- [WHAT TO DO]: Images are to be left out; everything else in the listing should be repeated exactly.

- [DATA SEGMENT]:
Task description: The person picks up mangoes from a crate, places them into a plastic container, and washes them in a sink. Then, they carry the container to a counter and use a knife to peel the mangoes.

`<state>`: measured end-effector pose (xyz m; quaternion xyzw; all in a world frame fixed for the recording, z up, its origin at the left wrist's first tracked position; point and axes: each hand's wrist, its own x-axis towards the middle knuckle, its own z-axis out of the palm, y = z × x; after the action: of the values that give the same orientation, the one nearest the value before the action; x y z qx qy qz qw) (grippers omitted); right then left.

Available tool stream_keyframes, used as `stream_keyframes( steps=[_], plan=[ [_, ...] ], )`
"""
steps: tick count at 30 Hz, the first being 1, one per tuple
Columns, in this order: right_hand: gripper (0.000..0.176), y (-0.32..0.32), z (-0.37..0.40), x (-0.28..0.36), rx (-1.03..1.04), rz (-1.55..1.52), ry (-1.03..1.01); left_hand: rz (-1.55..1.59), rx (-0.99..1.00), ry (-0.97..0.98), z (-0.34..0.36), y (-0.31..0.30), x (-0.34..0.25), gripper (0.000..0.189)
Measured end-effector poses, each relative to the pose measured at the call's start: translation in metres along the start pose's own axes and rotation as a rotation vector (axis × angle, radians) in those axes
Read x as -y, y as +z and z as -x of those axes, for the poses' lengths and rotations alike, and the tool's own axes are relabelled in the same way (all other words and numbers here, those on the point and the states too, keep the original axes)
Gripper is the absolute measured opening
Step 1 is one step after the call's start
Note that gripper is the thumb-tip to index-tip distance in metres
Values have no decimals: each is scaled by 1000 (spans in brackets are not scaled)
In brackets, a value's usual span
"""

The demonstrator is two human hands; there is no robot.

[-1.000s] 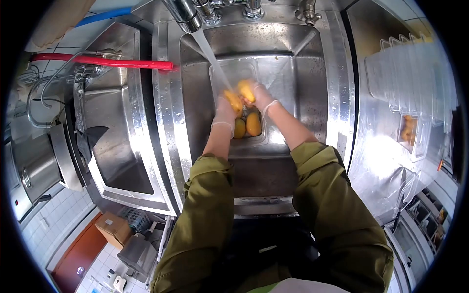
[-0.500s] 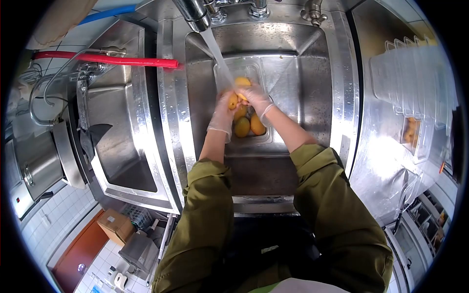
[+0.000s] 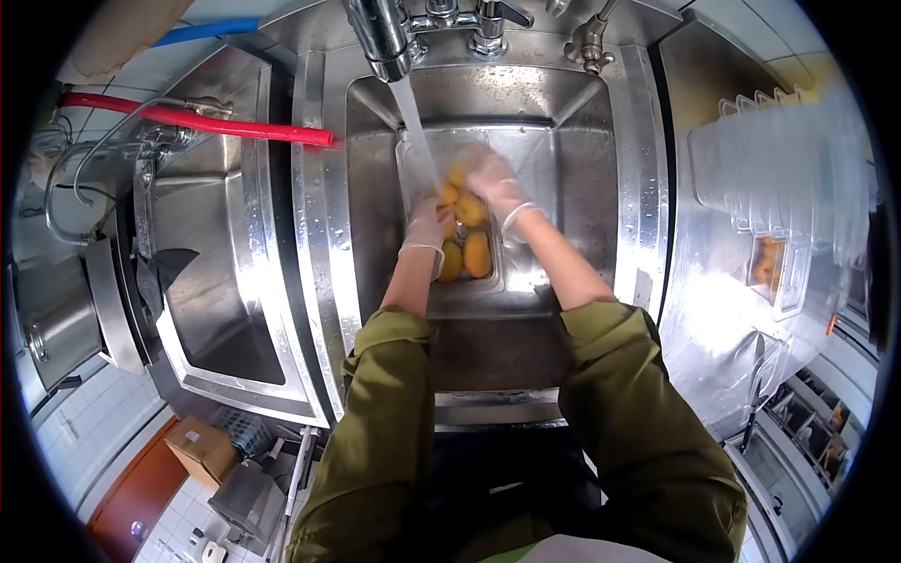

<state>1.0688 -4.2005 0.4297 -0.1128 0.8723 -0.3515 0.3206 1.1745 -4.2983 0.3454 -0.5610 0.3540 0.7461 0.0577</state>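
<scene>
Beneath the stream from the faucet (image 3: 389, 56), the left hand (image 3: 426, 227) reaches over a clear container (image 3: 500, 270) in the sink (image 3: 584, 188), its gloved fingers bent against the yellow fruits (image 3: 477, 255); whether they pinch one is unclear. The right hand (image 3: 496, 185), gloved too, hovers at the container's far right side, near the upper fruits, its fingers too blurred to tell how wide they stand. Two fruits lie side by side at the container's near end.

Looks forward and steeply down from wearer's head; sits fairly close above sink (image 3: 587, 188), takes in faucet (image 3: 378, 39) at top, sleeves (image 3: 380, 422) below.
</scene>
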Motion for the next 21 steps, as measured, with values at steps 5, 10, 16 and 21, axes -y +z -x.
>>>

- [EXERCISE RESULT]:
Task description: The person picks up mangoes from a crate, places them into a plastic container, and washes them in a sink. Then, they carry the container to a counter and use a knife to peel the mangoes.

`<state>`: measured end-effector pose (xyz m; quaternion xyzw; all in a world frame fixed for the recording, z up, its origin at the left wrist's first tracked position; point and axes: each hand's wrist, its own x-axis towards the middle knuckle, its own z-axis out of the palm, y = z × x; after the action: of the values that give the same orientation, the one nearest the value before the action; x y z qx qy qz qw) (grippers omitted); right then left.

Available tool stream_keyframes, used as `stream_keyframes( steps=[_], plan=[ [_, ...] ], )`
"""
steps: tick count at 30 Hz, the first being 1, one per tuple
Columns, in this order: right_hand: gripper (0.000..0.176), y (-0.32..0.32), z (-0.37..0.40), x (-0.28..0.36), rx (-1.03..1.04), rz (-1.55..1.52), ry (-1.03..1.01); left_hand: rz (-1.55..1.59), rx (-0.99..1.00), ry (-0.97..0.98), z (-0.34..0.36), y (-0.31..0.30), x (-0.34..0.25), gripper (0.000..0.189)
Measured end-effector poses, each relative to the pose measured at the call's start: translation in metres along the start pose's own axes and rotation as a rotation vector (axis × angle, radians) in those axes
Read x as -y, y as +z and z as -x of those axes, for the poses' lengths and rotations alike, and the tool's own axes are relabelled in the same way (all other words and numbers here, those on the point and the states too, keep the original axes)
Gripper is the absolute measured opening
Step 1 is one step after the call's start
Note that gripper is the thumb-tip to index-tip distance in metres
Values have no decimals: each is scaled by 1000 (spans in brackets are not scaled)
In brackets, a value's usual span
"""

The demonstrator is two human hands; there is no robot.

[-1.000s] 
[-0.500s] 
[+0.000s] 

<state>1.0688 -4.2005 0.4297 -0.1128 0.8723 -0.3515 0.3206 1.1745 -4.2983 0.3454 -0.5610 0.3540 0.7461 0.0577</state>
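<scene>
Beneath the stream from the faucet (image 3: 389, 56), the left hand (image 3: 426, 227) reaches over a clear container (image 3: 500, 270) in the sink (image 3: 584, 188), its gloved fingers bent against the yellow fruits (image 3: 477, 255); whether they pinch one is unclear. The right hand (image 3: 496, 185), gloved too, hovers at the container's far right side, near the upper fruits, its fingers too blurred to tell how wide they stand. Two fruits lie side by side at the container's near end.

Looks forward and steeply down from wearer's head; sits fairly close above sink (image 3: 587, 188), takes in faucet (image 3: 378, 39) at top, sleeves (image 3: 380, 422) below.
</scene>
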Motion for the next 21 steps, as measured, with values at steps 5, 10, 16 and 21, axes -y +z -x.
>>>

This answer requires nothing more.